2. For each iteration:
   - Compute predictions: $\hat{y} = Xw$
   - Compute the prediction error: $\hat{y} - y$
   - Start from the Elastic Net loss:$$L(w) = \frac{1}{2N}\|y - Xw\|_2^2 + \frac{\lambda_1}{N}\|w\|_1 + \frac{\lambda_2}{2N}\|w\|_2^2$$
   - Derive the gradient of the base loss
   - Derive the gradient of the L1 penalty
   - Derive the gradient of the L2 penalty
   - Combine all gradients
   - Update the weights using gradient descent
3. Compute final predictions: $\hat{y} = Xw$
4. Return `(weights, y_pred)`, each rounded to 6 decimal places.

---

### 🔍 Explanation of Symbols

| Symbol | Meaning | Shape / Type |
| :----: | :------ | :----------- |
| $X$ | Input feature matrix | $(N, d)$ |
| $y$ | Target values | $(N,)$ |
| $\lambda_1$ | L1 regularization strength | float |
| $\lambda_2$ | L2 regularization strength | float |
| $\eta$ | Learning rate | float |

---

### 📖 Background

The Elastic Net loss function combines both penalties:

$$L = \frac{1}{2N}\|y - Xw\|_2^2 + \frac{\lambda_1}{N}\|w\|_1 + \frac{\lambda_2}{2N}\|w\|_2^2$$

The values of $\lambda_1$ and $\lambda_2$ decide which type of regularization we are using.

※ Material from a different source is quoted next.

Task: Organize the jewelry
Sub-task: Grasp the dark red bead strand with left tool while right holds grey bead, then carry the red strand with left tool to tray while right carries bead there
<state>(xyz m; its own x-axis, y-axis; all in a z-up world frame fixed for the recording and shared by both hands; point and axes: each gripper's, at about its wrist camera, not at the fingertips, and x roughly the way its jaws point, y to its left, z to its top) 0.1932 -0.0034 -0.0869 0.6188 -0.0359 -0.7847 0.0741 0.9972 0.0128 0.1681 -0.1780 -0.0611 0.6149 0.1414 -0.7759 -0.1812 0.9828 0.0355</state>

- If a lambda value is `0`, that penalty is turned off.
- If a lambda value is greater than `0`, that penalty is active.
- $\lambda_1$ controls the L1 penalty.
- $\lambda_2$ controls the L2 penalty.

So different combinations give us Ridge, Lasso, or Elastic Net:

| Method | L1 ($\lambda_1$) | L2 ($\lambda_2$) | Properties |
| :----- | :---: | :---: | :--------- |
| Ridge | 0 | > 0 | Shrinks weights, keeps all features |
| Lasso | > 0 | 0 | Sparse weights, feature selection |
| Elastic Net | > 0 | > 0 | Best of both worlds |

- Elastic Net is useful when features are strongly correlated
- Lasso may keep only one correlated feature and push the others to zero.
- Elastic Net is more stable because L2 shrinkage helps keep correlated features with smaller weights instead of removing them completely.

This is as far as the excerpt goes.